JpGU-AGU Joint Meeting 2017

講演情報

[EE]Eveningポスター発表

セッション記号 H (地球人間圏科学) » H-DS 防災地球科学

[H-DS12] [EE] Tsunami disaster mitigation

2017年5月25日(木) 15:30 〜 16:45 ポスター会場 (国際展示場 7ホール)

[HDS12-P06] グリーン関数の応用に基づく2012年ハイダグワイ地震の高速津波データ同化

*王 宇晨1佐竹 健治1Gusman Aditya1前田 拓人1 (1.Earthquake Research Institute, the University of Tokyo)

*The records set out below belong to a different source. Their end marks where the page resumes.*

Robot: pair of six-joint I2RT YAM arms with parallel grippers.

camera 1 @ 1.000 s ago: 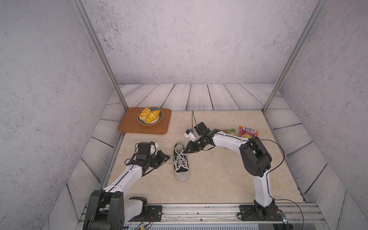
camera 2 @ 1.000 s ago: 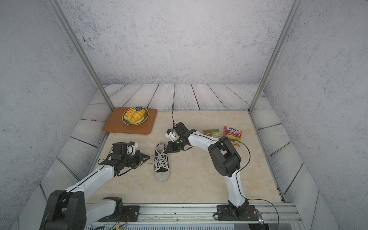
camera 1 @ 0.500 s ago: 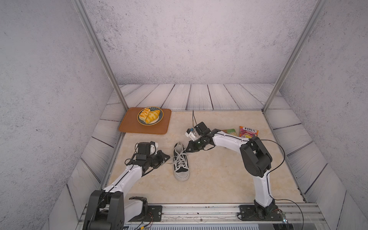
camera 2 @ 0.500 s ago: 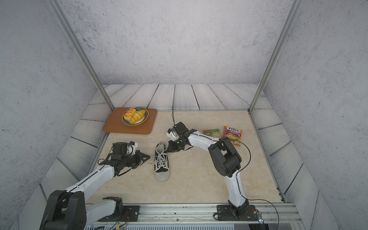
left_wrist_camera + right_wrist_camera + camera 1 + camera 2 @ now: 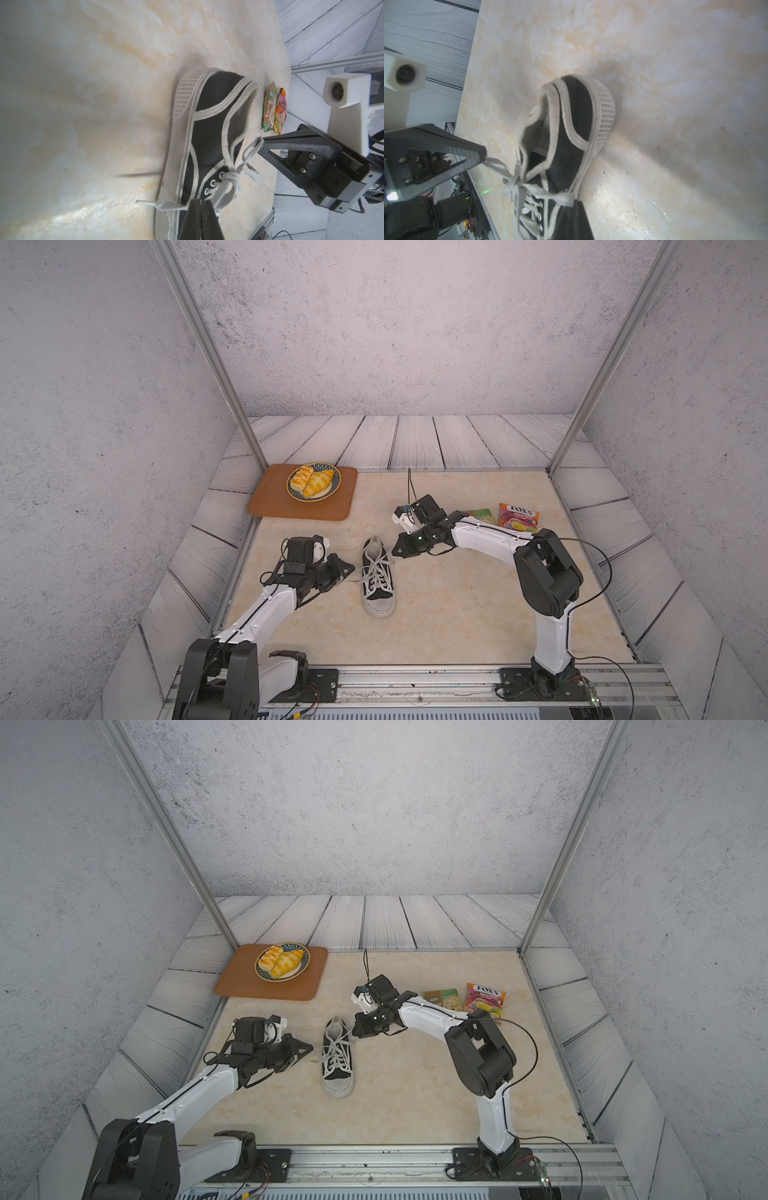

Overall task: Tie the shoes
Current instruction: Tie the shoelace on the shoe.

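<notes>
A black canvas shoe [image 5: 379,594] [image 5: 338,1073] with a white sole lies on the marble-look table, toe toward the front rail. Its white laces [image 5: 230,176] are crossed in a knot over the top eyelets. My left gripper [image 5: 351,570] [image 5: 200,204] sits low at the shoe's left side, shut on one lace strand. From the shoe's right, near the heel opening, my right gripper [image 5: 394,551] [image 5: 576,202] is shut on the other lace strand. Both strands run nearly straight from the knot to the fingertips.
A brown tray [image 5: 270,502] holding a plate of pastries [image 5: 311,483] sits at the back left. Two snack packets [image 5: 519,516] lie at the back right beside the right arm. Metal frame posts and plank walls bound the table.
The right gripper's jaws have closed onto the lace strand at the shoe's right. The left gripper stays shut on its strand, and neither arm has visibly shifted.
</notes>
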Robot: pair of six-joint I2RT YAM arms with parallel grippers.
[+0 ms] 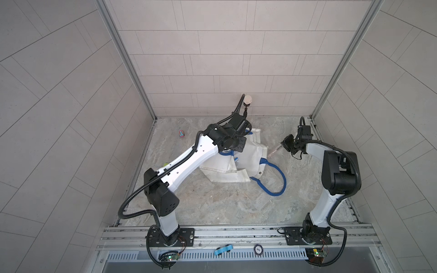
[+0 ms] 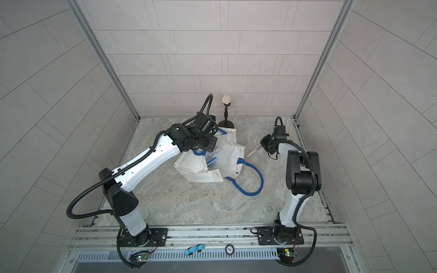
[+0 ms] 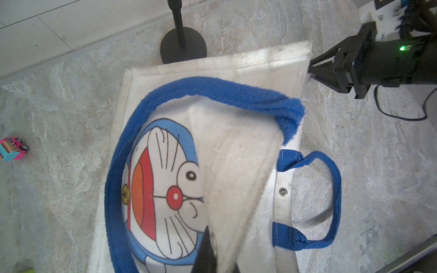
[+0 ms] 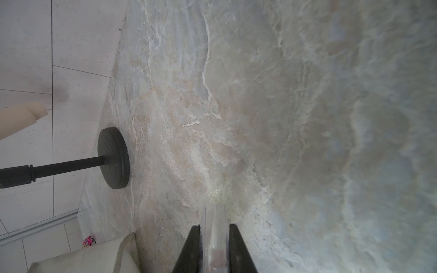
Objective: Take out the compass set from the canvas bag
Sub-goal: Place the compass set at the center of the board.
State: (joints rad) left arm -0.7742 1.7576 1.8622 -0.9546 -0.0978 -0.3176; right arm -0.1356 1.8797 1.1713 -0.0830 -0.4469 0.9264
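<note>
I see the bag (image 1: 250,153) lying crumpled on the table (image 1: 212,205), mid-to-far, between the 2 arms. Its far edge sits just beside the base of a black stand (image 2: 226,123).

The left gripper (image 3: 208,245) is pressed together on a fold of the bag's canvas near the mouth, and that fold tents up toward the wrist. From the left wrist view I get the cat print (image 3: 165,184) facing up, with 1 blue handle (image 3: 212,92) draped in an arc around it. The other handle (image 1: 282,179) loops out flat on the table to the near right. The snap (image 3: 283,192) sits on the rim between its 2 ends.

The right gripper (image 4: 214,227) is right of the bag and apart from it, fingers nearly together, pinching a clear case (image 1: 274,151) that sticks out toward the bag. The case is outside the bag (something reddish in it, too blurred for me to call it the compass set). I can't tell whether the case touches the table or hangs just above it.

In a top view the bag mouth shows clear-and-blue bits (image 2: 210,162) inside; I can't identify them. A toy car (image 1: 181,134) sits far left, well apart from the bag.
</note>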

キーワード:Tsunami, Data assimilation, Green's function

Tsunami data assimilation has been proposed for tsunami hazard forecasting. It estimates the tsunami wave field by assimilating tsunami data observed offshore into a numerical simulation, without calculating initial sea surface height at the source. The Optimum Interpolation (OI) method is widely adopted in assimilating observed data. However, the traditional data assimilation approach requires quite large calculating time, because the forecasted waveforms are still calculated with tsunami propagation model for the entire region.
In this study, we present a new approach based on the employment of Green’s function to improve the speed of tsunami data assimilation. For the OI method, if the residual between observed and calculated tsunami height is not zero, there will be an assimilation response around the station. We consider the occurrence and linear propagation of such tsunami-height response as the ‘Green’s function’ of a station. Then the forecasted tsunami wave field can be calculated as the superposition of the Green’s functions corresponding to different stations. Similarly, the observed tsunami data is repeatedly assimilated during the time window, and more Green’s functions are superposed to the forecasted waveforms at Points of Interest (PoI).
This approach greatly reduces the time cost for tsunami forecasting because it no longer needs to run the tsunami propagation model, as long as the Green’s functions are calculated in advance. The forecasted waveforms at PoIs can be obtained by simple matrix manipulation. This method requires additional computer memory space for pre-calculated Green’s function from stations to PoIs, but it does not have a significant impact on computational efficiency for regional scale tsunami data assimilation.
We apply our method to synthetic and real-time tsunami of the 2012 Haida Gwaii earthquake. The comparison with traditional data assimilation method reveals that this approach could achieve an equivalent high accuracy while saving much time. And this approach is also helpful for studying different lengths of assimilating time windows.